INPUT START

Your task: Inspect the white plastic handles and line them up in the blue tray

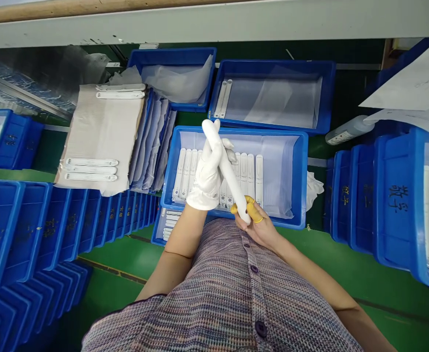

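I hold a long white plastic stick (232,183) tilted over a blue bin (302,171). My left hand (209,173), in a white glove, is wrapped round its upper half. My right hand (254,220), with yellow finger cots, pinches its lower end. Below the stick, a row of several flat white strips (253,176) lies side by side in the bin on clear film.
Behind stand two more blue bins (273,66), one holding two white strips (224,98). A stack of grey sheets (100,132) with white strips on it lies at the left. Rows of nested blue bins (34,225) sit left and right. A white bottle (348,129) lies at right.
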The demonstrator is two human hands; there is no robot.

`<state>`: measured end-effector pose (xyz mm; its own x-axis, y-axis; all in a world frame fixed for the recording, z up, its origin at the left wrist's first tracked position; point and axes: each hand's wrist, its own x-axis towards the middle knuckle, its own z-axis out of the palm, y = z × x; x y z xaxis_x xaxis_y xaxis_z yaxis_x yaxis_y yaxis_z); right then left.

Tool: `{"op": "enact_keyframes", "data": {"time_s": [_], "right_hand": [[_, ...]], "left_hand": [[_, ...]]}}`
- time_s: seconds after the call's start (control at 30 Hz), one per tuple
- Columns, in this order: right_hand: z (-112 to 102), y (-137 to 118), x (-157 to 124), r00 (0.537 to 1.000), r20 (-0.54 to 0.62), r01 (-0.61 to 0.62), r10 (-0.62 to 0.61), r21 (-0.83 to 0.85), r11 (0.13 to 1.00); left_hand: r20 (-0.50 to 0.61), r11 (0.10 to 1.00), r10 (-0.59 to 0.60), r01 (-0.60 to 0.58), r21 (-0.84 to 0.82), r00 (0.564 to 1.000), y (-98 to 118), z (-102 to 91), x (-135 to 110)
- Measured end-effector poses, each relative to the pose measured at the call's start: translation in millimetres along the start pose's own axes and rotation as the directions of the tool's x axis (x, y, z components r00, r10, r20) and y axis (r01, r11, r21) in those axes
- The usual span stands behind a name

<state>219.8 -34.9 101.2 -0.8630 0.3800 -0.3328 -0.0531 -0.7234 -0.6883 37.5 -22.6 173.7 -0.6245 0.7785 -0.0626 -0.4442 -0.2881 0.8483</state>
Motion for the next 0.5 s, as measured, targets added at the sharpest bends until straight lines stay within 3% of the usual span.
{"op": "enact_keyframes", "data": {"time_s": [0.1, 0.23, 0.5], "right_hand": [[4, -6, 0, 0.993, 0.116, -0.003, 0.002, 0.006, 1.000], [4, -10, -3, 0.946, 0.324, -0.007, -0.006, 0.039, 0.999], [2, -5, -3, 0.937, 0.349, 0.046, -0.032, -0.031, 0.998]], "left_hand": [[-0.027, 0.998, -0.067, 0.066, -0.020, 0.997, -6, -6.0, 6], [-0.029, 0.978, -0.181, 0.177, -0.111, 0.983, -14, -13.3, 18], [-0.084, 0.984, -0.177, 0.178, 0.003, 0.981, -19, -12.4, 21]]}}
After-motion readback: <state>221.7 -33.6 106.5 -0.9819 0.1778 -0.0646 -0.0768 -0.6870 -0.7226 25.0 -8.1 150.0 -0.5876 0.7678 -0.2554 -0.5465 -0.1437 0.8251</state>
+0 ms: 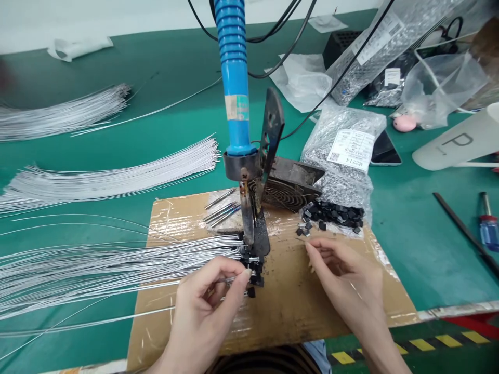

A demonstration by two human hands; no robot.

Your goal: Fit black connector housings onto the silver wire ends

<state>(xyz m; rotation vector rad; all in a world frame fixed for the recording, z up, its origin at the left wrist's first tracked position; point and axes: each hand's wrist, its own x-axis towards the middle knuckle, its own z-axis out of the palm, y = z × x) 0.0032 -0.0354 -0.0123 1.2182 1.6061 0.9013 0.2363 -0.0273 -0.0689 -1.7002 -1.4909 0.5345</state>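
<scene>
Lower centre, on the cardboard (288, 311): left hand (210, 304) pinches a wire end (230, 279) below the soldering iron (235, 93); right hand (345, 275), fingers curled, hold unclear, lies near black parts (335, 213).

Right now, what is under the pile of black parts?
The black parts lie on a bubble-wrap bag, whose end overlaps the taped cardboard. The bag's contents beneath them are covered.

Wire bundles (58, 270) cut off left, blue handle (234, 78) cropped above, screwdriver (489, 228) cropped right
</scene>
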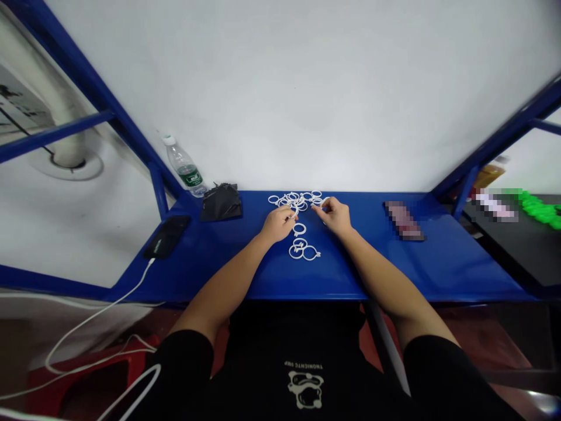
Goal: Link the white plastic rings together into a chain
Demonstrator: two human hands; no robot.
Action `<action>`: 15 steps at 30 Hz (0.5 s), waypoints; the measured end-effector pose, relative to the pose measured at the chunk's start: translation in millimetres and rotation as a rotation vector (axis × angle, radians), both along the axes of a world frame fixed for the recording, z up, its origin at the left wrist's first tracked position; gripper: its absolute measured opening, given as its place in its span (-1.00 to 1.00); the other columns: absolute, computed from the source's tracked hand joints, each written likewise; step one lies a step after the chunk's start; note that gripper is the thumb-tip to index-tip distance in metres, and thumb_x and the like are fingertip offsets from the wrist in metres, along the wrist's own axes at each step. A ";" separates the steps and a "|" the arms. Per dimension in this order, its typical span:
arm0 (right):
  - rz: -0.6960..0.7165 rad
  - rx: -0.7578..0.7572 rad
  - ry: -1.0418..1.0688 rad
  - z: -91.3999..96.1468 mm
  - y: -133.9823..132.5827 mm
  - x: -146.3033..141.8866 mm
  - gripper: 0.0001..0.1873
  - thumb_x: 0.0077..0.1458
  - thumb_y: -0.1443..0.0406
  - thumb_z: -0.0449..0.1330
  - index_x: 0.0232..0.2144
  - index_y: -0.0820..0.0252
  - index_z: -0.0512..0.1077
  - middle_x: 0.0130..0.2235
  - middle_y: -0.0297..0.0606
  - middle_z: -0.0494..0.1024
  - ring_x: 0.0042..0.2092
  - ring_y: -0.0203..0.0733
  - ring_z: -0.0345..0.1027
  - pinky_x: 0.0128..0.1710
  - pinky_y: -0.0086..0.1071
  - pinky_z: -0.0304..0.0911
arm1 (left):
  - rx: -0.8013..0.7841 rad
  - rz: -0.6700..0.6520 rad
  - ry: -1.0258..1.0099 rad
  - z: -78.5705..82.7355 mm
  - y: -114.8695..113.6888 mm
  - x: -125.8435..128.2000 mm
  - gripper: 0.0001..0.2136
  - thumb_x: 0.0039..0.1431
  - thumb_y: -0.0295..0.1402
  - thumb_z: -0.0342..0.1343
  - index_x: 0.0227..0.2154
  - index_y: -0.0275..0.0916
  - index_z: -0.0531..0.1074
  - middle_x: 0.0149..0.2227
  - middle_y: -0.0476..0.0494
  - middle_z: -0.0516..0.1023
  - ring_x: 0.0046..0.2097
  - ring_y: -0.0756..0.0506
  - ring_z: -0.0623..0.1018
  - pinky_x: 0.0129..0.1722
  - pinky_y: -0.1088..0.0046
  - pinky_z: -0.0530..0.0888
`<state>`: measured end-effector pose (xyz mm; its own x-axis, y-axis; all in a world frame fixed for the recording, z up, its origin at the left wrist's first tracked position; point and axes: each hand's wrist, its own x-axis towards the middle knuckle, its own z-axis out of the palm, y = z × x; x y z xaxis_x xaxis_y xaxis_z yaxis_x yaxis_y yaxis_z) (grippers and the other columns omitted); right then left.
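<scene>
A heap of several white plastic rings (pixel 296 199) lies at the back of the blue table (pixel 438 263). My left hand (pixel 279 223) rests at the heap's near edge, fingers curled on a white ring. My right hand (pixel 335 214) sits just right of the heap, fingers pinched on another white ring. A few separate white rings (pixel 304 250) lie closer to me, between my forearms, with one more ring (pixel 299 229) just above them.
A water bottle (pixel 184 166) stands at the back left beside a crumpled black bag (pixel 221 202). A black phone (pixel 167 235) with a white cable (pixel 94 316) lies at the left edge. A blurred object (pixel 404 220) lies on the right. Green items (pixel 540 208) sit on a neighbouring black table.
</scene>
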<state>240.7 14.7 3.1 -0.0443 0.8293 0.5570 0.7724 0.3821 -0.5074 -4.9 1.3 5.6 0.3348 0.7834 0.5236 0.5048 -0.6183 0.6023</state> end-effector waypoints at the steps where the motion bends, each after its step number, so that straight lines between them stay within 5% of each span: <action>1: 0.003 -0.004 0.007 -0.6 0.2 0.0 -0.50 0.28 -0.17 0.16 -0.33 0.12 0.42 -0.44 -0.24 0.57 -0.43 -0.17 0.43 -0.38 -0.35 0.25 | -0.004 -0.007 -0.001 -0.1 -0.4 0.0 -0.76 0.17 -0.57 0.08 -0.29 -0.20 0.64 -0.26 -0.09 0.62 -0.32 -0.06 0.54 -0.20 0.37 0.51; 4: 0.050 0.001 0.036 -2.0 1.1 -0.9 -0.54 0.29 -0.14 0.18 -0.33 0.10 0.39 -0.42 -0.26 0.56 -0.44 -0.20 0.39 -0.39 -0.37 0.23 | 0.004 -0.056 0.021 0.2 -3.1 0.5 -0.79 0.27 -0.47 0.12 -0.15 -0.20 0.64 -0.16 -0.11 0.64 -0.32 -0.05 0.55 -0.18 0.37 0.50; 8: 0.207 -0.006 0.019 -0.3 1.7 -2.7 -0.63 0.34 -0.05 0.18 -0.28 0.10 0.46 -0.35 -0.27 0.60 -0.39 -0.20 0.42 -0.35 -0.36 0.27 | 0.023 -0.093 0.127 2.5 -6.7 2.5 -0.67 0.45 -0.26 0.05 -0.38 -0.20 0.62 -0.29 -0.11 0.65 -0.25 -0.06 0.58 -0.16 0.40 0.46; 15: 0.280 0.049 -0.041 6.6 1.2 -1.9 -0.68 0.46 0.10 0.05 -0.04 0.05 0.57 -0.11 -0.17 0.66 -0.08 -0.05 0.52 -0.04 -0.23 0.39 | -0.102 -0.109 0.187 3.9 -7.0 4.4 -0.72 0.38 -0.17 0.20 -0.44 -0.14 0.62 -0.24 -0.04 0.73 -0.19 -0.08 0.66 -0.24 0.46 0.42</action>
<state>238.8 15.9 9.7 -0.2913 0.7534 0.5895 0.6527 0.6070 -0.4533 -0.5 -5.7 9.5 0.5040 0.7830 0.3647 0.5472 -0.6161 0.5666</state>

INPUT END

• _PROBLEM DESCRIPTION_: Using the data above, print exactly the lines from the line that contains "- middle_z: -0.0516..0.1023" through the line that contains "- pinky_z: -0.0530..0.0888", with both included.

• _REPLY TO THE TASK_:
  - middle_z: -0.0516..0.1023
  - ring_x: 0.0046..0.2097
  - ring_y: -0.0756..0.0506
  - ring_z: -0.0623..0.1018
  - pinky_x: 0.0129..0.1722
  - pinky_y: -0.1088..0.0046
  - pinky_z: -0.0530..0.0888

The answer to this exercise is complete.